Could each entry be returned exactly as it appears?

* [Records for processing]:
------------------------
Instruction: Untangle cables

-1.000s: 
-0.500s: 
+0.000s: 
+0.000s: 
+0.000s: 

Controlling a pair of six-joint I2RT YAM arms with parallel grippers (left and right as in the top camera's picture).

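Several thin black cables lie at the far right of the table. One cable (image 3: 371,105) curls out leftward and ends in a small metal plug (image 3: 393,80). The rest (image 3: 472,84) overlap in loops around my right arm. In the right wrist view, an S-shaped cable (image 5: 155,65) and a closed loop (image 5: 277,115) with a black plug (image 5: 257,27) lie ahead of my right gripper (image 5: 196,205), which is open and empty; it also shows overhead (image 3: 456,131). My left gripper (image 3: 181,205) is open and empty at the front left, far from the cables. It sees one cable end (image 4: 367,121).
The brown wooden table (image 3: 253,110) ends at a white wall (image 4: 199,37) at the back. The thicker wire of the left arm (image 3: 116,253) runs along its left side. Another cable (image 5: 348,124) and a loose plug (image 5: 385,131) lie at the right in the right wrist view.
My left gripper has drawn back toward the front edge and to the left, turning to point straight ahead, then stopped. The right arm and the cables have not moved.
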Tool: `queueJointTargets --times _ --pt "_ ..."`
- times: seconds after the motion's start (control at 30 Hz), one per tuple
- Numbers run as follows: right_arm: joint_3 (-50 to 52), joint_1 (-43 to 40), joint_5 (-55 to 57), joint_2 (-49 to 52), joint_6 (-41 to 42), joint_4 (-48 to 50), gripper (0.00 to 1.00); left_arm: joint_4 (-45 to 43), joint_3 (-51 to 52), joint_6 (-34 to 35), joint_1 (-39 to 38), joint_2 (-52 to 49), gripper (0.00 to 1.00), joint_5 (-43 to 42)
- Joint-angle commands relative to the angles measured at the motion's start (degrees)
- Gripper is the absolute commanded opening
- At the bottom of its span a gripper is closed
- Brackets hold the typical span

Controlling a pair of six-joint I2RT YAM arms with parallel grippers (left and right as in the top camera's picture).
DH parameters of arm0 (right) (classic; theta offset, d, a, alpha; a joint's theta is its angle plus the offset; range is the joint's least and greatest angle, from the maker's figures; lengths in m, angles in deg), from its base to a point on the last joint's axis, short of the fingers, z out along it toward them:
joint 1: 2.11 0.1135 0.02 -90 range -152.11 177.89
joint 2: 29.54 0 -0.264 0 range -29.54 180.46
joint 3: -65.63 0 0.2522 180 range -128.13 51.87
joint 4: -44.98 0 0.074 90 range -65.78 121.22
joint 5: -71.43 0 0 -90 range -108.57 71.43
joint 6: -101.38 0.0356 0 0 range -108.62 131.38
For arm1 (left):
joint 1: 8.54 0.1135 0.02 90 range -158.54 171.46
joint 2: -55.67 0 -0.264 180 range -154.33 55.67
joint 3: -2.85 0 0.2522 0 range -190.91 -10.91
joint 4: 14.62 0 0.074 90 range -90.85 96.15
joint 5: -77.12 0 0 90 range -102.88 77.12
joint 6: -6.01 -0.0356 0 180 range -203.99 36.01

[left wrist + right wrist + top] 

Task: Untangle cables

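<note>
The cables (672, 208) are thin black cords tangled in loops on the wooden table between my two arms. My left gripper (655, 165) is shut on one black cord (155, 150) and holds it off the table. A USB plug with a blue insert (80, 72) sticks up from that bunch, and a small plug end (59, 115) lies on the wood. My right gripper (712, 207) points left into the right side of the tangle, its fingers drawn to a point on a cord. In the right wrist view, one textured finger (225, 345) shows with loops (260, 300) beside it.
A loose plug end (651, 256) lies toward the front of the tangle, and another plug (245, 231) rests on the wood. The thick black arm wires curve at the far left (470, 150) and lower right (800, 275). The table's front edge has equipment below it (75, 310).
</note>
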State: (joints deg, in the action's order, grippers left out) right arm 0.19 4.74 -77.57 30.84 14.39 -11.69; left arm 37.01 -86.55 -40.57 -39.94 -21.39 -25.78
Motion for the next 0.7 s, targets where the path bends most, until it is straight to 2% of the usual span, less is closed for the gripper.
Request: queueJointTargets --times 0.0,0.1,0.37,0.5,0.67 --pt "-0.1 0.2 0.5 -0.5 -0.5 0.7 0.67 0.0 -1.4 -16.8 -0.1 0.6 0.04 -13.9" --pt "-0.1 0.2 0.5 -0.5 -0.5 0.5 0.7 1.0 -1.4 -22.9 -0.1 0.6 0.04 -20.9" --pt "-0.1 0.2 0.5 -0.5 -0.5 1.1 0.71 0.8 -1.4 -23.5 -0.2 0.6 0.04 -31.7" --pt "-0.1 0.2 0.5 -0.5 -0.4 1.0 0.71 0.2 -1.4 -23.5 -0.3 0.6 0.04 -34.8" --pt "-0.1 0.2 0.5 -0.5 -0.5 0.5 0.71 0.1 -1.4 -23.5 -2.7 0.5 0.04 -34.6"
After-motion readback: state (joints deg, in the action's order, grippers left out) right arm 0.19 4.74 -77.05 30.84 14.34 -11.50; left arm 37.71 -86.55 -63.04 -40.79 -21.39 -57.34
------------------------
* [Task answer]:
Instruction: Untangle cables

-1.000s: 
-0.500s: 
+0.000s: 
+0.000s: 
+0.000s: 

Controlling a pair of six-joint I2RT YAM arms with parallel grippers (left and right as in the top camera's picture).

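Several thin black cables lie at the far right of the table. One cable (image 3: 371,105) curls out leftward and ends in a small metal plug (image 3: 393,80). The rest (image 3: 472,84) overlap in loops around my right arm. In the right wrist view, an S-shaped cable (image 5: 155,65) and a closed loop (image 5: 277,115) with a black plug (image 5: 257,27) lie ahead of my right gripper (image 5: 196,205), which is open and empty; it also shows overhead (image 3: 456,131). My left gripper (image 3: 181,205) is open and empty at the front left, far from the cables. It sees one cable end (image 4: 367,121).
The brown wooden table (image 3: 253,110) ends at a white wall (image 4: 199,37) at the back. The thicker wire of the left arm (image 3: 116,253) runs along its left side. Another cable (image 5: 348,124) and a loose plug (image 5: 385,131) lie at the right in the right wrist view.
My left gripper has drawn back toward the front edge and to the left, turning to point straight ahead, then stopped. The right arm and the cables have not moved.
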Tool: `queueJointTargets --times _ --pt "_ ..."`
- times: seconds after the motion's start (control at 30 Hz), one per tuple
- Numbers run as follows: right_arm: joint_3 (-50 to 52), joint_1 (-43 to 40), joint_5 (-55 to 57), joint_2 (-49 to 52), joint_6 (-41 to 42), joint_4 (-48 to 50), gripper (0.00 to 1.00); left_arm: joint_4 (-45 to 43), joint_3 (-51 to 52), joint_6 (-34 to 35), joint_1 (-39 to 38), joint_2 (-52 to 49), gripper (0.00 to 1.00), joint_5 (-43 to 42)
- Joint-angle commands relative to the angles measured at the motion's start (degrees)
- Gripper is the absolute commanded opening
- At the bottom of its span a gripper is closed
- Brackets hold the typical span

Controlling a pair of six-joint I2RT YAM arms with parallel grippers (left and right as in the top camera's picture).
DH parameters of arm0 (right) (classic; theta offset, d, a, alpha; a joint's theta is its angle plus the offset; range is the joint's least and greatest angle, from the maker's figures; lengths in m, angles in deg), from its base to a point on the last joint's axis, short of the fingers, z out along it toward them:
joint 1: 2.11 0.1135 0.02 -90 range -152.11 177.89
joint 2: 29.54 0 -0.264 0 range -29.54 180.46
joint 3: -65.63 0 0.2522 180 range -128.13 51.87
joint 4: -44.98 0 0.074 90 range -65.78 121.22
joint 5: -71.43 0 0 -90 range -108.57 71.43
joint 6: -101.38 0.0356 0 0 range -108.62 131.38
For arm1 (left):
joint 1: 8.54 0.1135 0.02 90 range -158.54 171.46
joint 2: -55.67 0 -0.264 180 range -154.33 55.67
joint 3: -2.85 0 0.2522 0 range -190.91 -10.91
joint 4: 14.62 0 0.074 90 range -90.85 96.15
joint 5: -77.12 0 0 90 range -102.88 77.12
joint 6: -6.01 -0.0356 0 180 range -203.99 36.01

[left wrist + right wrist + top] 

Task: Untangle cables

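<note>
The cables (672, 208) are thin black cords tangled in loops on the wooden table between my two arms. My left gripper (655, 165) is shut on one black cord (155, 150) and holds it off the table. A USB plug with a blue insert (80, 72) sticks up from that bunch, and a small plug end (59, 115) lies on the wood. My right gripper (712, 207) points left into the right side of the tangle, its fingers drawn to a point on a cord. In the right wrist view, one textured finger (225, 345) shows with loops (260, 300) beside it.
A loose plug end (651, 256) lies toward the front of the tangle, and another plug (245, 231) rests on the wood. The thick black arm wires curve at the far left (470, 150) and lower right (800, 275). The table's front edge has equipment below it (75, 310).
</note>
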State: (joints deg, in the action's order, grippers left out) right arm 0.19 4.74 -77.57 30.84 14.39 -11.69; left arm 37.01 -86.55 -40.57 -39.94 -21.39 -25.78
Motion for the next 0.7 s, targets where the path bends most, until it is straight to 2% of the usual span, less is closed for the gripper.
Request: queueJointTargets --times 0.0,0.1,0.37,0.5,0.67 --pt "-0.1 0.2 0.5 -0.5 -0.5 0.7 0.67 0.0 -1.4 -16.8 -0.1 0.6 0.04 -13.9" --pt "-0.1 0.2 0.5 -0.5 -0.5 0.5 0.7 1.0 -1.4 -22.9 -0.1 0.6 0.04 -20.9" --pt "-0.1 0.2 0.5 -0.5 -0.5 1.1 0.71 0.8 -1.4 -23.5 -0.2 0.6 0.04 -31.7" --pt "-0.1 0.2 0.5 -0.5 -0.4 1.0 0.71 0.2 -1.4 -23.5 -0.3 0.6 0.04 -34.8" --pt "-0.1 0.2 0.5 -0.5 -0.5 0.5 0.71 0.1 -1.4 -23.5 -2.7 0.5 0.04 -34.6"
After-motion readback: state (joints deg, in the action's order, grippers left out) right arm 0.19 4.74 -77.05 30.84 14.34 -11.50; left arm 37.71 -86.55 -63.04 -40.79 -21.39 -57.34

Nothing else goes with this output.